First post First post First post
Author
Kaimar Redcloud
Utama Incorporated
Astral Alliance
#1561 - 2014-03-26 03:06:11 UTC
Raquel Smith wrote:
Pretty miserable changes to Scrapmetal Processing.

^^^^This^^^^
Why did I waste my time training it? I hate mining so I rat and repro the loot for my mins to build with. Now I have to buy a POS and monthly fuel costs, a refining array and a jump clone with refining implants just to get CLOSE to what I'm getting now.

So much for the "New Player Experince". I hope they like their noob ships. They're going to be in them a looooong time now. Ship prices are gonna jump again. I can see 400mil Domis by the end of the second week after the expansion. Great for the indy's,not so great for the new people.

By the way CCP, if everything is better in low/null, why are your offices in Iceland and the U.S. (.9 or 1.0 equiv) and not in Syria (.3) or Somalia (0.0). Oh yeah, cuz it doesn't work that way. Corps put their best stuff in the safest places. Empire refining should be better than low/null. Nullsec alliances that pay for the upgrades, should get rewarded with close to empire refining abilities.
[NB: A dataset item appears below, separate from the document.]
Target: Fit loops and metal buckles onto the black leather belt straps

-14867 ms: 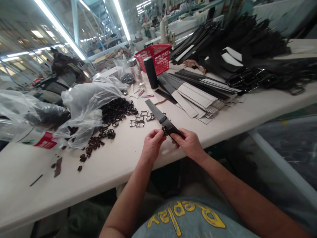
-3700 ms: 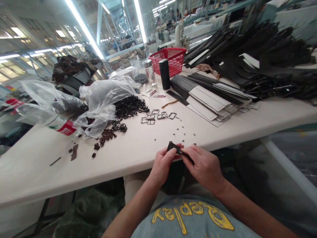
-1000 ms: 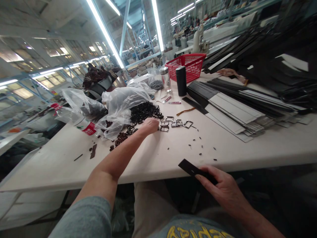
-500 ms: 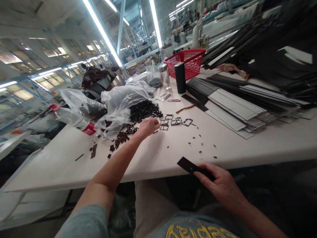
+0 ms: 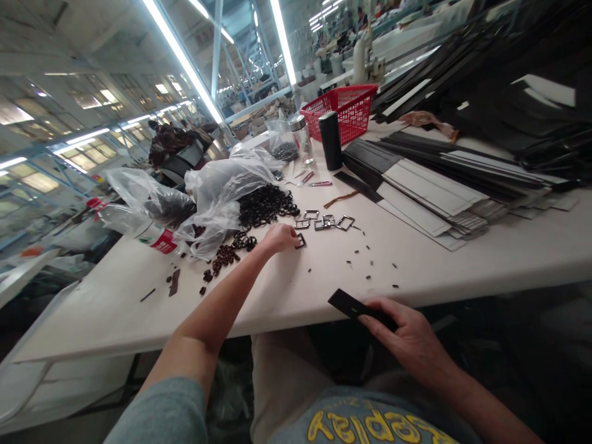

Empire shouldn't be struggling to match null. BTW I live in sov null before I hear the carebear comments. Just waiting for a hiring freeze to thaw.


Querns
Science and Trade Institute
Caldari State
#1562 - 2014-03-26 03:07:00 UTC
tom trade valine wrote:
You know I swear I heard the devs tell us awhile back that when they re worked the ice belts it would make things better too, and that it was so null sec corps would want to ice mine more and make it more reasonable for prices cause no they null sec alliance would be able to mine there own ice easier. I really start to wonder if they even play this game cause when they reworked the ice belts all it did was drive the prices of ice and ice products up, for things that need ice even fuel blocks and jump fuel. So now when the rework the refining this will drive the prices off all ores up cause the high sec miners will not get as good refine and in order to get perfect refine we need to buy a implant that means you have planned to break something that is working fine. Well ccp is driving itself to ruin cause instead of fixing things they are damaging them and with no real content for the basic player IE new mission, and storylines the game is losing its luster and they have had less subscriptions then normal and more players seem to be leaving then staying. maybe they need to leave the reprocessing they way it is and work on something that is really broken

So, you thought a net REDUCTION in total ice availability would decrease prices somehow? That's a gas.

Like, if a CCP person said that on the forums, please link the post so we can laugh at him/her together.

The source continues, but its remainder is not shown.